Write out exactly what each line says, starting with the first line below and ending on the one with "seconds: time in".

Dataset entries
---
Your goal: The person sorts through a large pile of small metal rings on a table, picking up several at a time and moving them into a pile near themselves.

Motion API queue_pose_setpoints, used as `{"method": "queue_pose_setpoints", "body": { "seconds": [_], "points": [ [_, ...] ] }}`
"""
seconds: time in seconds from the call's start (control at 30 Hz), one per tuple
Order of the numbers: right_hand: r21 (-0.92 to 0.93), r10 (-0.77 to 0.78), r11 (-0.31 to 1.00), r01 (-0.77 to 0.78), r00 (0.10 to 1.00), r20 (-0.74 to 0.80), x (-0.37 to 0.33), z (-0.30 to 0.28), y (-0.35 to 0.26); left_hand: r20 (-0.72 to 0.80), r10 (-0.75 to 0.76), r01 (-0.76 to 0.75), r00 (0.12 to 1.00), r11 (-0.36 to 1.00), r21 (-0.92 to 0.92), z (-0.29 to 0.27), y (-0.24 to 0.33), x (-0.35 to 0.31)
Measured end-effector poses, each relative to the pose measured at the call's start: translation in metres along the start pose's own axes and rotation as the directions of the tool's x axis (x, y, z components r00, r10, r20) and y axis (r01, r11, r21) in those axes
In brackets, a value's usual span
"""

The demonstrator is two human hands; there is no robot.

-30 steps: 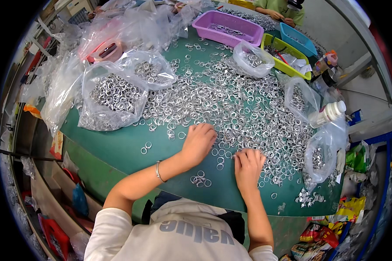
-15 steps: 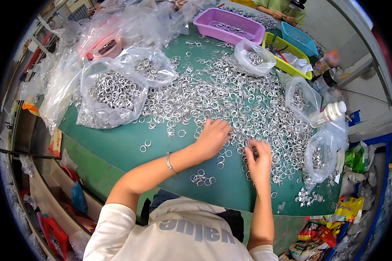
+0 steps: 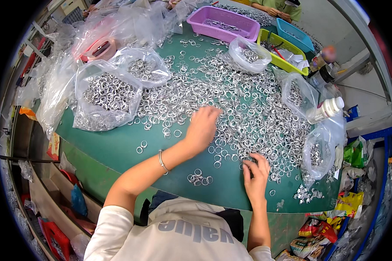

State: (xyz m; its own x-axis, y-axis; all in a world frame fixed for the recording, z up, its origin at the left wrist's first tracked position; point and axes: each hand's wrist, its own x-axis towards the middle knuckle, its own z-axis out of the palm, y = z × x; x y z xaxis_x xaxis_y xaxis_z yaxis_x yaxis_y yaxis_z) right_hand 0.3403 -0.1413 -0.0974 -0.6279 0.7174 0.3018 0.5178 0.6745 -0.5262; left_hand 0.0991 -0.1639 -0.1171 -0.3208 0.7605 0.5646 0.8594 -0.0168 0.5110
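Loose silver metal rings (image 3: 244,117) lie in a wide heap across the green table (image 3: 130,148). My left hand (image 3: 203,126), with a silver bangle on its wrist, reaches to the heap's near edge. Its fingers point down, bunched together among the rings; what they hold, if anything, is hidden. Lower and to the right, my right hand (image 3: 257,176) is at the near edge of the heap. A gap shows between its thumb and curved fingers, beside some rings. Apart from the heap, a small cluster of rings (image 3: 199,177) lies nearer my body.
Clear bags of rings (image 3: 111,93) stand at the left, others at the right. A purple basin (image 3: 224,24), a yellow-green basket (image 3: 283,58) and a blue basket (image 3: 295,35) are at the back. A white bottle (image 3: 326,109) leans at the right. Another person's hands (image 3: 278,14) work beyond.
My left hand has drawn slightly left along the heap's edge. My right hand has moved a little nearer my body, its thumb and fingers still curved. More rings now lie spread between the hands.
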Motion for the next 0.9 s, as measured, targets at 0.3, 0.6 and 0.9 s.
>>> {"method": "queue_pose_setpoints", "body": {
  "seconds": [0.3,0.6,0.9],
  "points": [
    [-0.256,0.028,0.965,-0.059,0.992,-0.126,0.042,0.029,0.005,0.48,0.304,-0.287,0.823,0.952,-0.11,-0.006,0.053,-0.047],
    [-0.15,-0.102,0.984,0.095,0.994,-0.04,0.013,0.01,-0.011,0.54,0.36,-0.346,0.761,0.929,-0.131,-0.007,0.05,-0.066],
    [-0.303,0.002,0.952,-0.042,0.992,-0.13,0.032,0.017,-0.005,0.402,0.218,-0.164,0.889,0.972,-0.166,-0.03,0.055,-0.075]
  ]
}}
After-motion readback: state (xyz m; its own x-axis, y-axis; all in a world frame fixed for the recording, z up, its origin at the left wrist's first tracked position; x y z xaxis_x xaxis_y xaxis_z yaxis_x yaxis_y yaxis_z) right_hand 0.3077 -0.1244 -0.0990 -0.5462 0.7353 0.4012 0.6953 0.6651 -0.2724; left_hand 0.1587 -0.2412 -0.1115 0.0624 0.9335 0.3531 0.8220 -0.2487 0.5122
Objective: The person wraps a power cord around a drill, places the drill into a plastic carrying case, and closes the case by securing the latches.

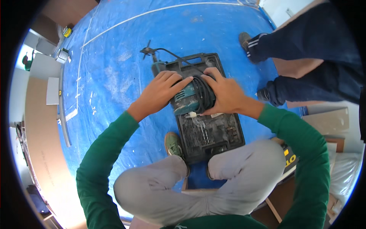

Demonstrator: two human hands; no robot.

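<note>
A teal and black power drill [183, 100] with scuffed housing is held over an open black tool case [185, 150]. My left hand [162, 90] grips its body from the left, thumb laid across the top. A black power cord [204, 94] is wound in several loops round the drill, and my right hand [227, 91] presses on these loops from the right. Beyond my left hand, a dark cross-shaped end piece [147, 50] sticks out, with a stretch of cord running from it to the case. Drill bits [204, 133] lie in the near half of the case. The drill's underside is hidden.
Blue plastic sheeting [118, 76] covers the floor. At the right, close to the case, stands another person in dark trousers [305, 42]. My green shoe [174, 145] touches the case's left side. Boards [42, 145] lean along the left; boxes and wrapped panels [345, 168] sit at the right.
</note>
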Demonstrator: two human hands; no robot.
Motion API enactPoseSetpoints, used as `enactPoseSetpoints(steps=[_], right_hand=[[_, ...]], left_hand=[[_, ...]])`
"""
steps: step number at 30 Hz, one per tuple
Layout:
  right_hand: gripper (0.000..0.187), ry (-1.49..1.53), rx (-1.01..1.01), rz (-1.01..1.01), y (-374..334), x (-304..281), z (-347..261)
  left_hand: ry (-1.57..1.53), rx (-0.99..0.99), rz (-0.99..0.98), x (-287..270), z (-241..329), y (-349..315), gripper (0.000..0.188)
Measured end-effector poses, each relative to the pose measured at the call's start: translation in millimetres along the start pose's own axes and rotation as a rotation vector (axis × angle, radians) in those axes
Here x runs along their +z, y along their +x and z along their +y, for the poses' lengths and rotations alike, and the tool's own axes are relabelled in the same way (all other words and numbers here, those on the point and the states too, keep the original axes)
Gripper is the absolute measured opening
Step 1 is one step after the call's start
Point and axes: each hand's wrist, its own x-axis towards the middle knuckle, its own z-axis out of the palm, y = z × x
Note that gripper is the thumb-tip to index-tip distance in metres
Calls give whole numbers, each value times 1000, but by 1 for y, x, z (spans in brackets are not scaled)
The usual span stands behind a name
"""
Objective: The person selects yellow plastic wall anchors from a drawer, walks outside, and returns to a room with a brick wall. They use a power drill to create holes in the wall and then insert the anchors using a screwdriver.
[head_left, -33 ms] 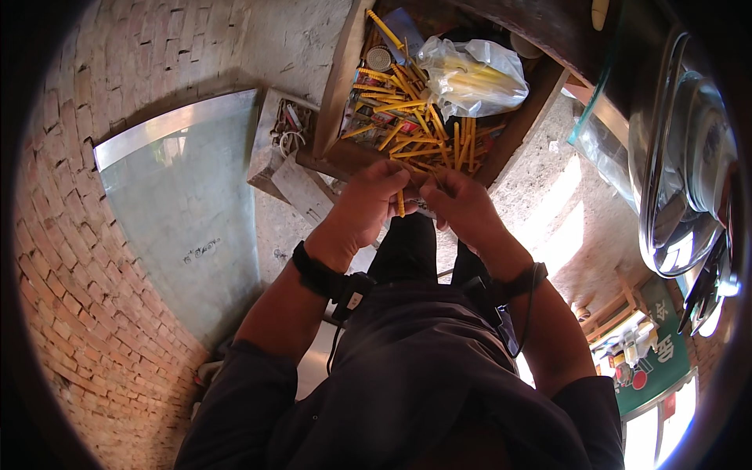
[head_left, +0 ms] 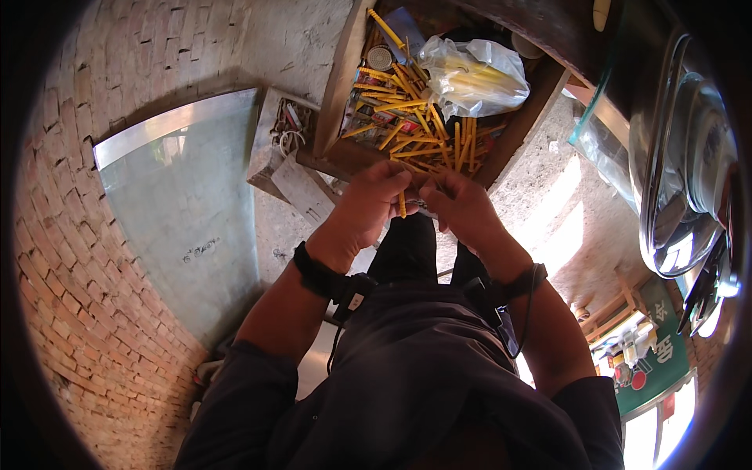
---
◆ Answer section ◆
Your goal: The person sorts through a large pile of small metal rings on a table, picking up several at a time and moving them into a pile near themselves.

Motion API queue_pose_setpoints, used as `{"method": "queue_pose_setpoints", "body": { "seconds": [_], "points": [ [_, ...] ] }}`
"""
seconds: time in seconds from the call's start (control at 30 Hz), one per tuple

No more work remains in this exercise.